▶ Activity:
Where the line with "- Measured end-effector" appears below, start writing out lines exactly, and finish with the line with "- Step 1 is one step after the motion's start", which is included; write out nothing else.
━━ Dataset section ━━
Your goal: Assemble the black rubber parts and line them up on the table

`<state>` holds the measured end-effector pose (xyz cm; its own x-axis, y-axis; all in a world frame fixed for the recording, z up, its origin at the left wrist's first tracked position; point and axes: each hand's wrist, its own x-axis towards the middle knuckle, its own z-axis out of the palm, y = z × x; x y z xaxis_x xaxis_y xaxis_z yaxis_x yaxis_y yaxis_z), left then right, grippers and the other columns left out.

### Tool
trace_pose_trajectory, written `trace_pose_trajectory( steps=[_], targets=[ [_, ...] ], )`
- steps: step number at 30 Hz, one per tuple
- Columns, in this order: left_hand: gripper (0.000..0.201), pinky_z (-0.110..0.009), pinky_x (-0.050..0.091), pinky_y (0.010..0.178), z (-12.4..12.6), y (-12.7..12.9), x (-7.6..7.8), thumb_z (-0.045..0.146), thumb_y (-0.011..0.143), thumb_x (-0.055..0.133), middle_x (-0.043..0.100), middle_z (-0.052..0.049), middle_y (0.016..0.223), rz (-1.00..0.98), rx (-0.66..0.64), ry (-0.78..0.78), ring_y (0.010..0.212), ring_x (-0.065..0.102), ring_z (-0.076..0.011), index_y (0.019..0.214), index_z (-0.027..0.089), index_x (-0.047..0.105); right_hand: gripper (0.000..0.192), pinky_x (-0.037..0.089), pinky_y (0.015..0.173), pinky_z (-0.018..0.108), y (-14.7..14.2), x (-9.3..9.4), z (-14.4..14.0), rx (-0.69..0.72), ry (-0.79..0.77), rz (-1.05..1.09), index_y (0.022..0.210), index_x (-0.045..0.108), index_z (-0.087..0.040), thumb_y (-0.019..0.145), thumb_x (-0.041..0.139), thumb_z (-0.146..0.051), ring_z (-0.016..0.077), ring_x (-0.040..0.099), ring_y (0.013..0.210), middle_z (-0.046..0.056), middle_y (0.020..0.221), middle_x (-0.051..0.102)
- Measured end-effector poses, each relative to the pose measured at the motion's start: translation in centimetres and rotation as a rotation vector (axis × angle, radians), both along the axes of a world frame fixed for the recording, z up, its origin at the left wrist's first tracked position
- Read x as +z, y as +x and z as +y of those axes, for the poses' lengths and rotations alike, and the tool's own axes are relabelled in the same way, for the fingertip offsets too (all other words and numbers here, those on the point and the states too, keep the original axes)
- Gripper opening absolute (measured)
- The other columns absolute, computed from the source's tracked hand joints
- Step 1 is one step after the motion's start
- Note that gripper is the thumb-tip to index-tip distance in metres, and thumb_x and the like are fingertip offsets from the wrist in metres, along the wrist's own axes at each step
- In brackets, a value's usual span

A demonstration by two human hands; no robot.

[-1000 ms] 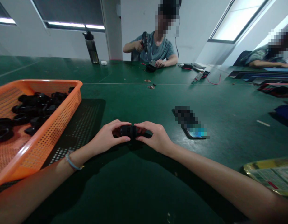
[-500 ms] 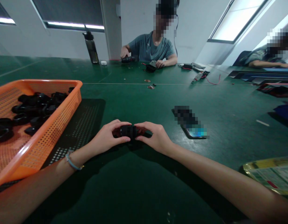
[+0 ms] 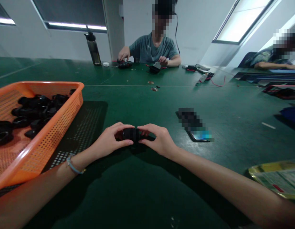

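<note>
Between my two hands, close above the green table (image 3: 147, 178), is a black cylindrical part (image 3: 131, 135) lying sideways with a ribbed ring near its right end. My left hand (image 3: 116, 136) wraps thumb and fingers round its left side. From the right, my right hand (image 3: 155, 136) grips the other end with thumb and fingertips. Its far side is covered by the fingers, so its exact kind does not show. To the left, several similar black parts (image 3: 35, 109) lie heaped in an orange perforated basket (image 3: 66, 124).
A phone (image 3: 194, 125) lies right of my hands, and a yellow-green packet (image 3: 276, 178) sits at the right edge. Across the table a person (image 3: 152, 47) handles dark objects near a bottle (image 3: 93, 49). Flat dark items (image 3: 264, 78) are stacked at far right.
My hands and the black part stay almost in place. The person opposite has shifted left, moved the dark tool slightly left and lifted the other hand.
</note>
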<state>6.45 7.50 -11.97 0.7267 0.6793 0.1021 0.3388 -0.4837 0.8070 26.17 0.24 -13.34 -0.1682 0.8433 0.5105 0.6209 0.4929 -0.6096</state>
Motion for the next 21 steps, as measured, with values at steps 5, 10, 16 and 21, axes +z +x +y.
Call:
trace_pose_trajectory(
  steps=[5, 10, 16, 21],
  targets=[
    [0.044, -0.036, 0.050, 0.076, -0.01, -0.03, -0.06, 0.042, 0.070, 0.066, 0.054, -0.002, 0.092, -0.017, -0.007, -0.009, 0.084, 0.059, -0.0202, 0.108, 0.022, 0.061, 0.032, 0.054, 0.070, 0.027, -0.15, 0.21, -0.07, 0.000, -0.022, 0.014, 0.099, 0.063, -0.015, 0.068, 0.069, -0.009, 0.0134, 0.065, 0.075, 0.004, 0.089, 0.070],
    [0.043, -0.036, 0.051, 0.075, 0.03, -0.04, -0.02, 0.042, 0.070, 0.065, 0.054, -0.002, 0.092, -0.007, -0.007, 0.000, 0.083, 0.059, -0.0201, 0.108, 0.022, 0.061, 0.031, 0.054, 0.071, 0.027, -0.11, 0.25, -0.12, 0.013, -0.040, 0.006, 0.099, 0.063, -0.016, 0.070, 0.068, -0.009, 0.0134, 0.065, 0.076, 0.003, 0.090, 0.070],
    [0.044, -0.036, 0.051, 0.075, 0.02, -0.06, -0.05, 0.042, 0.069, 0.066, 0.054, -0.002, 0.093, -0.020, -0.006, -0.016, 0.083, 0.059, -0.0205, 0.108, 0.021, 0.061, 0.031, 0.054, 0.071, 0.028, -0.05, 0.23, -0.15, 0.019, -0.048, 0.013, 0.101, 0.063, -0.018, 0.071, 0.068, -0.010, 0.0136, 0.065, 0.076, 0.003, 0.091, 0.070],
    [0.045, -0.037, 0.050, 0.076, 0.09, -0.16, -0.11, 0.043, 0.070, 0.065, 0.054, -0.003, 0.094, -0.005, -0.005, -0.012, 0.084, 0.059, -0.0211, 0.109, 0.021, 0.060, 0.032, 0.054, 0.071, 0.028, -0.08, 0.35, -0.11, 0.025, -0.044, 0.009, 0.101, 0.064, -0.015, 0.070, 0.069, -0.009, 0.0138, 0.065, 0.077, 0.005, 0.091, 0.070]
  ],
)
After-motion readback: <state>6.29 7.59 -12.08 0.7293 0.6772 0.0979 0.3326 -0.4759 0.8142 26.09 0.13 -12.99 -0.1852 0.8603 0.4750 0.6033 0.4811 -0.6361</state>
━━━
▶ Answer to the exercise:
- Measured end-effector poses, each relative to the pose measured at the motion's start: translation in centimetres and rotation as a rotation vector (axis × angle, radians), both along the axes of a world frame fixed for the recording, z up, its origin at the left wrist's first tracked position
- Read x as +z, y as +x and z as +y of those axes, for the poses' lengths and rotations alike, and the tool's own axes are relabelled in the same way, for the fingertip offsets too (all other words and numbers here, those on the point and the states too, keep the original axes)
- Gripper opening absolute (measured)
- The other columns absolute, computed from the source's tracked hand joints
- Step 1 is one step after the motion's start

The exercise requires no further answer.